What is needed
From the data below, copy each line that includes the word "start".

Collected data
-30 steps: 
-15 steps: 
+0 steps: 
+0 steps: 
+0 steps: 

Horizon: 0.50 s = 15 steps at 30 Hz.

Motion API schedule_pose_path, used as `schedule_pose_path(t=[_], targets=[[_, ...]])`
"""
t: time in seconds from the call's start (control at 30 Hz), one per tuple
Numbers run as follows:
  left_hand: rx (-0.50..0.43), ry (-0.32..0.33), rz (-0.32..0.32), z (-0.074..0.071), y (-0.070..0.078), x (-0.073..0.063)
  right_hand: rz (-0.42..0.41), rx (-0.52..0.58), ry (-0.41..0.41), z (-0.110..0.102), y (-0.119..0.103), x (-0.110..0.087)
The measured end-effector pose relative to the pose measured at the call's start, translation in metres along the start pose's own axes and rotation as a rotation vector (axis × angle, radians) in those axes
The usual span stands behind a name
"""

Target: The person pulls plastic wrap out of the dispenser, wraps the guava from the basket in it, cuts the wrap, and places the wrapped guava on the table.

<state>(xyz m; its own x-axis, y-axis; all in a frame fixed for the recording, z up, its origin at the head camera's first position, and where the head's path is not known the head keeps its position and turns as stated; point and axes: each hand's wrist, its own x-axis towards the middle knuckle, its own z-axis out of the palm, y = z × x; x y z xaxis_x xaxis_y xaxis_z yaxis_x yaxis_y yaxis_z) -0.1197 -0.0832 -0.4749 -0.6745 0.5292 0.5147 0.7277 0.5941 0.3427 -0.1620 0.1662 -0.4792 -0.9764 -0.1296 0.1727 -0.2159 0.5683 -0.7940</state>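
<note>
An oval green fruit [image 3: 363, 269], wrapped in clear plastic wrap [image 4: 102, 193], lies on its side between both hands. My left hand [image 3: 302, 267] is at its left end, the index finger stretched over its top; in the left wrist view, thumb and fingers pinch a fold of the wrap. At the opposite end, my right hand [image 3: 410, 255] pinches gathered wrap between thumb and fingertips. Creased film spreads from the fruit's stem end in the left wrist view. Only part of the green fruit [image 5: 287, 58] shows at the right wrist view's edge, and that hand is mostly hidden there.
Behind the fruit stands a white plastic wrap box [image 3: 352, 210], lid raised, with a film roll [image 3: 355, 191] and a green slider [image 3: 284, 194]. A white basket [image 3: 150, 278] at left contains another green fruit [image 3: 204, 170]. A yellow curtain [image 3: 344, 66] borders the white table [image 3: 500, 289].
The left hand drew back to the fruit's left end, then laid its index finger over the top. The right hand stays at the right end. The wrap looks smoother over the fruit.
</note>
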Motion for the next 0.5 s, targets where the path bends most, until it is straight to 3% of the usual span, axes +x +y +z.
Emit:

Written solution
t: time in seconds from the call's start (control at 30 Hz), one per tuple
The measured end-effector pose relative to the pose measured at the call's start, translation in metres along the start pose's own axes and rotation as a rotation vector (axis × angle, radians) in those axes

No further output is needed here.